- **What the task requires**: Find every line below where the word "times" occurs. Then say how many there are, giving only the number.

- **Data extract**:

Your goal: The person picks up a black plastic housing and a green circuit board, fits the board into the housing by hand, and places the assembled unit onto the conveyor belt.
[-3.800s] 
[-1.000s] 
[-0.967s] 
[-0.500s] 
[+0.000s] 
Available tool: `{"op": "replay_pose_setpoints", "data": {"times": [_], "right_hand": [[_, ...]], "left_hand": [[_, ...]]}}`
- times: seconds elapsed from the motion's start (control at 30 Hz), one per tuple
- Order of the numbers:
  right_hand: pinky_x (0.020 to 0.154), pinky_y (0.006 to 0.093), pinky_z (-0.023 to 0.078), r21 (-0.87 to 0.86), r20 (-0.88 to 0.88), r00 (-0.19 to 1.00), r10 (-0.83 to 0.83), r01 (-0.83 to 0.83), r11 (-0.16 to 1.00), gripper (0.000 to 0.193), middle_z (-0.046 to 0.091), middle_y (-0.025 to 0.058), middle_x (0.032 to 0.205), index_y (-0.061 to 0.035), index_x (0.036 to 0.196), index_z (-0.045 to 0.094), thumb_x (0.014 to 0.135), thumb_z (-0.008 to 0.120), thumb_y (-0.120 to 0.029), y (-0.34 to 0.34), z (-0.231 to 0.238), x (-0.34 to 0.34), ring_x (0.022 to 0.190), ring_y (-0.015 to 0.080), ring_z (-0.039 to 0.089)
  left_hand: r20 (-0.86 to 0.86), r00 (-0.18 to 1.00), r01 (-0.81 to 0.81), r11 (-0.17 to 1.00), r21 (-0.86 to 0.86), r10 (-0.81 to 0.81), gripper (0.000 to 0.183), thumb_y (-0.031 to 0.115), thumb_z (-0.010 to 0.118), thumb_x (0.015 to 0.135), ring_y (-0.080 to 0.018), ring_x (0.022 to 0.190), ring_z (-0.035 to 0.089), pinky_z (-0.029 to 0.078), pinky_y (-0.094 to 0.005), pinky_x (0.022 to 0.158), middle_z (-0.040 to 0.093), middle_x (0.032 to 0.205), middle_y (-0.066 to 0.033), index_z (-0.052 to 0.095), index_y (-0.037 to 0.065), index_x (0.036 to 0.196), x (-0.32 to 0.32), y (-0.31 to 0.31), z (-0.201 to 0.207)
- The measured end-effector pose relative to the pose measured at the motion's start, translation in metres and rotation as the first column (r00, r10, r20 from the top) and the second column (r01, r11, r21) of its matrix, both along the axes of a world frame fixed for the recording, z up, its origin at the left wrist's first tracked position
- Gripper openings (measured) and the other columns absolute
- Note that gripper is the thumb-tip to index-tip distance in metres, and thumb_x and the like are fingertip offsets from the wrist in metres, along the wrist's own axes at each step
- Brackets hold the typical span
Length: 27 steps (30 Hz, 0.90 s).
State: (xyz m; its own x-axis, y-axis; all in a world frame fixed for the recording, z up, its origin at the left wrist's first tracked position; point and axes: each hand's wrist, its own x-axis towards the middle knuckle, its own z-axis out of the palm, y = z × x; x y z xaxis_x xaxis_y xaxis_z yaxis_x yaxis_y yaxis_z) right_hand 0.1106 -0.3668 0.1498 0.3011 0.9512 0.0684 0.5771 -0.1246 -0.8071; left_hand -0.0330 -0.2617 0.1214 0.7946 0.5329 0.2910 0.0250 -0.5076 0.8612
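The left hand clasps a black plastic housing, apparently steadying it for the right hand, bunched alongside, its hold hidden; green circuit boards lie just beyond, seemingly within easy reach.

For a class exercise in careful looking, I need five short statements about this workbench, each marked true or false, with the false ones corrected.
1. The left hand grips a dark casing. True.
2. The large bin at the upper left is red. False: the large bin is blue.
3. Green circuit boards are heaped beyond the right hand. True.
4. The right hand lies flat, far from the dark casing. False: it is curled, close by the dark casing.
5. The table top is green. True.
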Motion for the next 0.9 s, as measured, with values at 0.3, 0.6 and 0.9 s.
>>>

- **Task result**: 2